(Collected data)
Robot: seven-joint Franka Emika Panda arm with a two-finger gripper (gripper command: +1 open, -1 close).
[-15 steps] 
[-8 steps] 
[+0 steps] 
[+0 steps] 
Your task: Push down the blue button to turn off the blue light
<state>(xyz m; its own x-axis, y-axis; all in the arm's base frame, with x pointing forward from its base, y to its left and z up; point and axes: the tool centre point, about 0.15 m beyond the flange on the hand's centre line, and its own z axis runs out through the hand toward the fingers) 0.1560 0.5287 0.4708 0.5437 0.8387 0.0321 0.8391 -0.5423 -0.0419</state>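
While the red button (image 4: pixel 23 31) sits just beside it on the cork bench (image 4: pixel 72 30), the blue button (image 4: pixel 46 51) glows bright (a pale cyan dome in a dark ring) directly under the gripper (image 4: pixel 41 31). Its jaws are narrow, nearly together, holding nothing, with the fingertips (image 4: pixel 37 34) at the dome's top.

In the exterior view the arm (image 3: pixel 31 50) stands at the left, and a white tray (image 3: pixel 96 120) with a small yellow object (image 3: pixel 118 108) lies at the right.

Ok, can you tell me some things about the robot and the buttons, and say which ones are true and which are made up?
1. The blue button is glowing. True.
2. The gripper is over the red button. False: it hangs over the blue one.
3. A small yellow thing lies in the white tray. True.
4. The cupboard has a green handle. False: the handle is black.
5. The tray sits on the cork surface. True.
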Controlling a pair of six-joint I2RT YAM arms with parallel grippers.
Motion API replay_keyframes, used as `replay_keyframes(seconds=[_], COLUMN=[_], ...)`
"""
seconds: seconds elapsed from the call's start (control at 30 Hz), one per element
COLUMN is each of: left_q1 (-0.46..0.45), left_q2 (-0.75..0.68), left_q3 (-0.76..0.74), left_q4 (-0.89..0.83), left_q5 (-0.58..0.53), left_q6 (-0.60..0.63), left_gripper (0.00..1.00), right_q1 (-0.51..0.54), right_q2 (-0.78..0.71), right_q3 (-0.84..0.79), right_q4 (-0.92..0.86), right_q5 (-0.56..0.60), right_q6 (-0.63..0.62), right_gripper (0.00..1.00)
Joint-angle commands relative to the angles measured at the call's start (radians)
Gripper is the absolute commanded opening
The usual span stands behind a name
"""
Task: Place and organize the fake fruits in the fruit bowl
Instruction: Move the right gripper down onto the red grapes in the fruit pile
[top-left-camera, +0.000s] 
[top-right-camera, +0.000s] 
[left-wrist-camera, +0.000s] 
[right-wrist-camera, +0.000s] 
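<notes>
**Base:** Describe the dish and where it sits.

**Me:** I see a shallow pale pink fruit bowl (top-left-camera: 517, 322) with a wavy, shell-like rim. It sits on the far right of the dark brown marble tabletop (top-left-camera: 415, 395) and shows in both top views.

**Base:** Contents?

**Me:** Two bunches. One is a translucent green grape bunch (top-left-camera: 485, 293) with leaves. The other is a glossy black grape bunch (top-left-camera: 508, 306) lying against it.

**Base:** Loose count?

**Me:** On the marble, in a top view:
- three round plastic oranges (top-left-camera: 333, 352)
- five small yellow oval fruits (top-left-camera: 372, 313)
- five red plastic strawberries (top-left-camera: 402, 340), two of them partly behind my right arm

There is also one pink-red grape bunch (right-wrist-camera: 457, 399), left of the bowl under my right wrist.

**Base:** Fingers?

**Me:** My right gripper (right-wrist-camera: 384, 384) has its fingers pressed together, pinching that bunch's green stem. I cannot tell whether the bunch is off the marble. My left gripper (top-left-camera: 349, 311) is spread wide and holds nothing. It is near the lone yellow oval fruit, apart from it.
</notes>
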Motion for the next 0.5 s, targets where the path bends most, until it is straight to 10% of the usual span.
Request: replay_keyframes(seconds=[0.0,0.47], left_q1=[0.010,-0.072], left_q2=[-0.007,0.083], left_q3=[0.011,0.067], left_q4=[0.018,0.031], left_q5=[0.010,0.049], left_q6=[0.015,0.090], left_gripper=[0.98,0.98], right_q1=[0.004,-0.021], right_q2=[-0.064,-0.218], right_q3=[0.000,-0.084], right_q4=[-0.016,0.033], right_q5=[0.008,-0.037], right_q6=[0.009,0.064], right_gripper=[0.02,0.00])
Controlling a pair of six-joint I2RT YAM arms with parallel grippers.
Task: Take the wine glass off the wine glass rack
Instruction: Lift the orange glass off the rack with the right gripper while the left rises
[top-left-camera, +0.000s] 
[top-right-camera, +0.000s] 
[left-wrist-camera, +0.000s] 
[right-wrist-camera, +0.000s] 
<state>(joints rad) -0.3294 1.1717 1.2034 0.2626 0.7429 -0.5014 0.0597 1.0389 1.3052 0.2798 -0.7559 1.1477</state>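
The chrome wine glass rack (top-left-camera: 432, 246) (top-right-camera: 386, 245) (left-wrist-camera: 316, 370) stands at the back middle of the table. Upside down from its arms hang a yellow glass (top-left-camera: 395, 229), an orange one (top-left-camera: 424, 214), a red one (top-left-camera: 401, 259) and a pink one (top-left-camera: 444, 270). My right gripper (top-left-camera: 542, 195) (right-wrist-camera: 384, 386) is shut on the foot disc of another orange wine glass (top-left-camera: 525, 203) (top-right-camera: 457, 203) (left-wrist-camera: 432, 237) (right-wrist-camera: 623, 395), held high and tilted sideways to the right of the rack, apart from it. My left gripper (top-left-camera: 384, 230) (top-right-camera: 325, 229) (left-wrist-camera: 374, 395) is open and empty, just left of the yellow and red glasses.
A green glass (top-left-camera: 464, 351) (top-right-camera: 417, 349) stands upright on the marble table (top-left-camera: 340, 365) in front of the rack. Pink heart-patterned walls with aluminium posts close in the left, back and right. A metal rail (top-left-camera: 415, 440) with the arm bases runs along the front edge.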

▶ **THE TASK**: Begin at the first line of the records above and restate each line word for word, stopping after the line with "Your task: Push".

▶ **ANSWER FOR THIS EXERCISE**:
Robot: seven-joint Franka Emika Panda arm with a two-finger gripper (gripper command: +1 open, -1 close).
[-15 steps] 
[-8 steps] 
[+0 steps] 
[+0 steps] 
Your task: Push down the blue button to turn off the blue light

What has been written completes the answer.